Differential genome-wide gene expression profiling of bovine largest and second-largest follicles: identification of genes associated with growth of dominant follicles. Hayashi KG et al. ABSTRACT: BACKGROUND: Bovine follicular development is regulated by numerous molecular mechanisms and biological pathways. In this study, we tried to identify differentially expressed genes between largest (F1) and second-largest follicles (F2), and classifythem by global gene expression profiling using a combination of microarray and quantitative real-time PCR (QPCR) analysis. The follicular status of F1 and F2 were further evaluated in terms of healthy and atretic conditions by investigating mRNA localization of identified genes. METHODS: Global gene expression profiles of F1 (10.7 +/- 0.7 mm) and F2 (7.8 +/- 0.2 mm) were analyzed by hierarchical cluster analysis and expression profiles of 16 representative genes were confirmed by QPCR analysis. In addition, localization of six identified transcripts was investigated in healthy and atretic follicles using in situ hybridization. The healthy or atretic condition of examined follicles was classified by progesterone and estradiol concentrations in follicular fluid. RESULTS: Hierarchical cluster analysis of microarray data classified the follicles into two clusters. Cluster A was composed of only F2 and was characterized by high expression of 31 genes including IGFBP5, whereas cluster B contained only F1 and predominantly expressed 45 genes including CYP19 and FSHR. QPCR analysis confirmed AMH, CYP19, FSHR, GPX3, PlGF, PLA2G1B, SCD and TRB2 were greater in F1 than F2, while CCL2, GADD45A, IGFBP5, PLAUR, SELP, SPP1, TIMP1 and TSP2 were greater in F2 than in F1. In situ hybridization showed that AMH and CYP19 were detected in granulosa cells (GC) of healthy as well as atretic follicles. PlGF was localized in GC and in the theca layer (TL) of healthy follicles. IGFBP5 was detected in both GC and TL of atretic follicles. GADD45A and TSP2 were localized in both GC and TL of atretic follicles, whereas healthy follicles expressed them only in GC. CONCLUSION: We demonstrated that global gene expression profiling of F1 and F2 clearly reflected a difference in their follicular status.

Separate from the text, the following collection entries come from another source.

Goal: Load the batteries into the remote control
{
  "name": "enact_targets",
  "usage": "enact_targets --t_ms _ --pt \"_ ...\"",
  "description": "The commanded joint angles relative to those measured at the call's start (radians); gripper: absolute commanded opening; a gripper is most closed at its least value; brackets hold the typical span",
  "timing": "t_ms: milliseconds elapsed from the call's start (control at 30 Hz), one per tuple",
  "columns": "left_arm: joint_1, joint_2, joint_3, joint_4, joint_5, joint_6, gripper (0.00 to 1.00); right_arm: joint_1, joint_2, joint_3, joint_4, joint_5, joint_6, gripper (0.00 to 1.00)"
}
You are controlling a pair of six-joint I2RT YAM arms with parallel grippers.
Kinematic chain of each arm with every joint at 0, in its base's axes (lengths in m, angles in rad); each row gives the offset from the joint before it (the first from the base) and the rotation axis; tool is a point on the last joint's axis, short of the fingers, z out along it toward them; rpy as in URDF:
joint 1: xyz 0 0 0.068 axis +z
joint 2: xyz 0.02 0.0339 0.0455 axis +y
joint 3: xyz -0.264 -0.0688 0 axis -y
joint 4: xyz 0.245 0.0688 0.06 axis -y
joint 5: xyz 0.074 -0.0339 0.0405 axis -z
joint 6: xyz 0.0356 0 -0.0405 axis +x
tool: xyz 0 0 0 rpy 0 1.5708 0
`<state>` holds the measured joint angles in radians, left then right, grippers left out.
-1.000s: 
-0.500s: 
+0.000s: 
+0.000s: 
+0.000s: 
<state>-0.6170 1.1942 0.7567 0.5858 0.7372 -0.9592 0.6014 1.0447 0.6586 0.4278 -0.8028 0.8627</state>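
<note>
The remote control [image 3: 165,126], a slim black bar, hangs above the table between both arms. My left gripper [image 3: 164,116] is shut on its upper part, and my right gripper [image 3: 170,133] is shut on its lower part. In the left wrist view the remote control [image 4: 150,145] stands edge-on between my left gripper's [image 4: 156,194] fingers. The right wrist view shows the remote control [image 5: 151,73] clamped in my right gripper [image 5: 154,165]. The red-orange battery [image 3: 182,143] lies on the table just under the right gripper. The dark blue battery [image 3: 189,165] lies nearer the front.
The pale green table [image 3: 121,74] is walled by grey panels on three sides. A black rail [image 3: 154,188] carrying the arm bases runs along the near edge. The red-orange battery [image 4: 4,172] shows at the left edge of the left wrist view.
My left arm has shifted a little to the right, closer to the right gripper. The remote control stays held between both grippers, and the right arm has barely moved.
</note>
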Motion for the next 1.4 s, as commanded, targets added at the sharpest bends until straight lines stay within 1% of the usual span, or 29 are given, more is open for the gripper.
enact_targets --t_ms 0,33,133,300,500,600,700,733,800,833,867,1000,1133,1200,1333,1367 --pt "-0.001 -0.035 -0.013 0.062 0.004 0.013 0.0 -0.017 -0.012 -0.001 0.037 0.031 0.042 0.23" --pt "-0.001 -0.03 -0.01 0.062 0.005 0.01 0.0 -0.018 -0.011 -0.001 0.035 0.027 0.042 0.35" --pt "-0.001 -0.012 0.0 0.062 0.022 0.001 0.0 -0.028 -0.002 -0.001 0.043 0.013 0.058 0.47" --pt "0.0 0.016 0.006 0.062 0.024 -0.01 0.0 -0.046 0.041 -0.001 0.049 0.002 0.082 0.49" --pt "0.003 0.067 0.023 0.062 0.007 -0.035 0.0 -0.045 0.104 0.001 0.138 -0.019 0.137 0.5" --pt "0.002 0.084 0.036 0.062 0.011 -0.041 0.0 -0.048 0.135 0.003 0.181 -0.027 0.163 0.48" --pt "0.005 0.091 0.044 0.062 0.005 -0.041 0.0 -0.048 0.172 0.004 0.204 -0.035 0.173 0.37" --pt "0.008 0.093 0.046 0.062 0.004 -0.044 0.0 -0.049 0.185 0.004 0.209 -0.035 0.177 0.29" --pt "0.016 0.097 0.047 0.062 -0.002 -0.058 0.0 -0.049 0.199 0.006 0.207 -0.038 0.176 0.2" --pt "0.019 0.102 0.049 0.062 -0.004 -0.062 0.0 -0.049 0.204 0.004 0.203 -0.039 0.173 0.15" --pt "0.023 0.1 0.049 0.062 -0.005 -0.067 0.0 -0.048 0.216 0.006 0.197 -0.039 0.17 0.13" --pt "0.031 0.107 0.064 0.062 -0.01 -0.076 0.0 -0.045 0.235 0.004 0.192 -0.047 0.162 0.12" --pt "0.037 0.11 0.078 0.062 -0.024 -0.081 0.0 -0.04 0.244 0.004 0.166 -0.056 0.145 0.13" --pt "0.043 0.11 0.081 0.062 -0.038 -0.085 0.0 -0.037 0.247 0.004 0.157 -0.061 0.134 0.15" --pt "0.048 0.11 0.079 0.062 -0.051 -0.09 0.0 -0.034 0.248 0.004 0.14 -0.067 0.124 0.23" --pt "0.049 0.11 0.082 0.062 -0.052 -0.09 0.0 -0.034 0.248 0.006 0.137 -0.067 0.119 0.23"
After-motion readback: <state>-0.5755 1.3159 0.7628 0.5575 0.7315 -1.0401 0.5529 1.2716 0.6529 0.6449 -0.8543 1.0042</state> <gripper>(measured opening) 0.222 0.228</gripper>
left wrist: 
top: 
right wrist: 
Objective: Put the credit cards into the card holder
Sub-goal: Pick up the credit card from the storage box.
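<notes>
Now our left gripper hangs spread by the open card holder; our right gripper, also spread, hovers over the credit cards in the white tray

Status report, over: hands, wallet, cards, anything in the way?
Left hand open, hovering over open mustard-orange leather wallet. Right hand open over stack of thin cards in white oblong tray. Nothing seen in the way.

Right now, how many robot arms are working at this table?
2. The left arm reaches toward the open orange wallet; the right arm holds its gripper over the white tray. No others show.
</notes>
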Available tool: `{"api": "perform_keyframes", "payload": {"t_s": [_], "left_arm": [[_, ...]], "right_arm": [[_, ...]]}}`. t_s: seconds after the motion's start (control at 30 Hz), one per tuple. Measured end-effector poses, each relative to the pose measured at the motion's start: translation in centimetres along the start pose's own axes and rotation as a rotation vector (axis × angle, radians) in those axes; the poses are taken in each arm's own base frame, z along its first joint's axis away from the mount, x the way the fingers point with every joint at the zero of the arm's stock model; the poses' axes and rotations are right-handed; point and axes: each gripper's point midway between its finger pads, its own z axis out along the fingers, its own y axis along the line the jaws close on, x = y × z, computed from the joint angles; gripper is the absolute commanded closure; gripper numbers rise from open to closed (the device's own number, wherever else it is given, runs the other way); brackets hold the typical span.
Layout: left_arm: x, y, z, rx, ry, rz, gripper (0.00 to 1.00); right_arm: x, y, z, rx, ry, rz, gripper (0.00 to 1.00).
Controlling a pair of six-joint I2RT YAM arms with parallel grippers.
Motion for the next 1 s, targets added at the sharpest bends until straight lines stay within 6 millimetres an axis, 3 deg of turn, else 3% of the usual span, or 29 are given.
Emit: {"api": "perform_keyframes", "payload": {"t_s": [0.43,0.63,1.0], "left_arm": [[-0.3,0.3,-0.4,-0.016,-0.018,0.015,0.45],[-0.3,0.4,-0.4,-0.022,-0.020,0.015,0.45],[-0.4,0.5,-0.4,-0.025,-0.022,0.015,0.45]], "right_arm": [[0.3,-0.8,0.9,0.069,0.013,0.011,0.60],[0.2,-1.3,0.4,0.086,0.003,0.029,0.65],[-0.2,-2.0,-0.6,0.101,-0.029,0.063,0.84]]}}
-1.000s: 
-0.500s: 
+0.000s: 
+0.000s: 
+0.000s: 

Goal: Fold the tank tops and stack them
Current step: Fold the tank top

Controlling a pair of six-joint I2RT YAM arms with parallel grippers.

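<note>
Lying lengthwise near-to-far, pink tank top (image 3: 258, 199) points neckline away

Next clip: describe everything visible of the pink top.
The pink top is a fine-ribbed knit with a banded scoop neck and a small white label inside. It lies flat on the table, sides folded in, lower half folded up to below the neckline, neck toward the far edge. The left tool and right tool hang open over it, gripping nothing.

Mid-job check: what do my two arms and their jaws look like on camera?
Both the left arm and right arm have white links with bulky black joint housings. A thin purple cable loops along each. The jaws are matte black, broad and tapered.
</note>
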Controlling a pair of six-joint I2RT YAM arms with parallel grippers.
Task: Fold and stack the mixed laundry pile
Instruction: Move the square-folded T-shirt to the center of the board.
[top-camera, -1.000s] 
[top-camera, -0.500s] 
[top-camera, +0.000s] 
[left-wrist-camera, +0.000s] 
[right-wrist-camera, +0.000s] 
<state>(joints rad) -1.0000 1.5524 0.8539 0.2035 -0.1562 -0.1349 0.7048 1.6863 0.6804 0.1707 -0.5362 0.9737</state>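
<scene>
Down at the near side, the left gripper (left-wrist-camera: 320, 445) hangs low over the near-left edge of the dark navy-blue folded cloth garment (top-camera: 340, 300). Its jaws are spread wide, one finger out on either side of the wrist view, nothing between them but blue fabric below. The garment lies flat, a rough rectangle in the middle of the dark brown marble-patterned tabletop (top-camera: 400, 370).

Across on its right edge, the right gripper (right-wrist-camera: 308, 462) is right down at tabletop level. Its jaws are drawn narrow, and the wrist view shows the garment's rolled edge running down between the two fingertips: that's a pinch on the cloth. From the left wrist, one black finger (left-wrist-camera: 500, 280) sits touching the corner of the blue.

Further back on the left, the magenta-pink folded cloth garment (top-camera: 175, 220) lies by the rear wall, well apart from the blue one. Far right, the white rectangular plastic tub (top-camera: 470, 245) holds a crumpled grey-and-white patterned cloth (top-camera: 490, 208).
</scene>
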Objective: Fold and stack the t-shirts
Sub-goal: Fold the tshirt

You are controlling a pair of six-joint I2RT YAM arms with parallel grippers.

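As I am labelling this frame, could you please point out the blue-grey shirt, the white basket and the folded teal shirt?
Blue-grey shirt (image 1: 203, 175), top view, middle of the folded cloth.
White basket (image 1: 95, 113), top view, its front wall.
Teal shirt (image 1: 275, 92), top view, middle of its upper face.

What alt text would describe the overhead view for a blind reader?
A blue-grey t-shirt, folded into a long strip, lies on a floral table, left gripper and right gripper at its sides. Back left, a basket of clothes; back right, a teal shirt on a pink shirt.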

Expression of stage-specific genes in follicles may be closely associated with their growth or atresia. Several genes identified in this study will provide intriguing candidates for the determination of follicular growth.
Phenotypes
Mutations
1 mutations
Species: mouse
Mutation name: None
type: targeted overexpression fertility: subfertile Comment: Insulin-like growth factor-binding protein 5 (Igfbp5) compromises survival, growth, muscle development, and fertility in mice.
Salih DA, et al .
The insulin-like growth factors (IGFs) are essential for development; bioavailable IGF is tightly regulated by six related IGF-binding proteins (IGFBPs). Igfbp5 is the most conserved and is developmentally up-regulated in key lineages and pathologies; in vitro studies suggest that IGFBP-5 functions independently of IGF interaction. Genetic ablation of individual Igfbps has yielded limited phenotypes because of substantial compensation by remaining family members. Therefore, to reveal Igfbp5 actions in vivo, we generated lines of transgenic mice that ubiquitously overexpressed Igfbp5 from early development. Significantly increased neonatal mortality, reduced female fertility, whole-body growth inhibition, and retarded muscle development were observed in Igfbp5-overexpressing mice. The magnitude of the response in individual transgenic lines was positively correlated with Igfbp5 expression. Circulating IGFBP-5 concentrations increased a maximum of only 4-fold, total and free IGF-I concentrations increased up to 2-fold, and IGFBP-5 was detected in high M(r) complexes; however, no detectable decrease in the proportion of free IGF-I was observed. Thus, despite only modest changes in IGF and IGFBP concentrations, the Igfbp5-overexpressing mice displayed a phenotype more extreme than that observed for other Igfbp genetic models. Although growth retardation was obvious prenatally, maximal inhibition occurred postnatally before the onset of growth hormone-dependent growth, regardless of Igfbp5 expression level, revealing a period of sensitivity to IGFBP-5 during this important stage of tissue programming.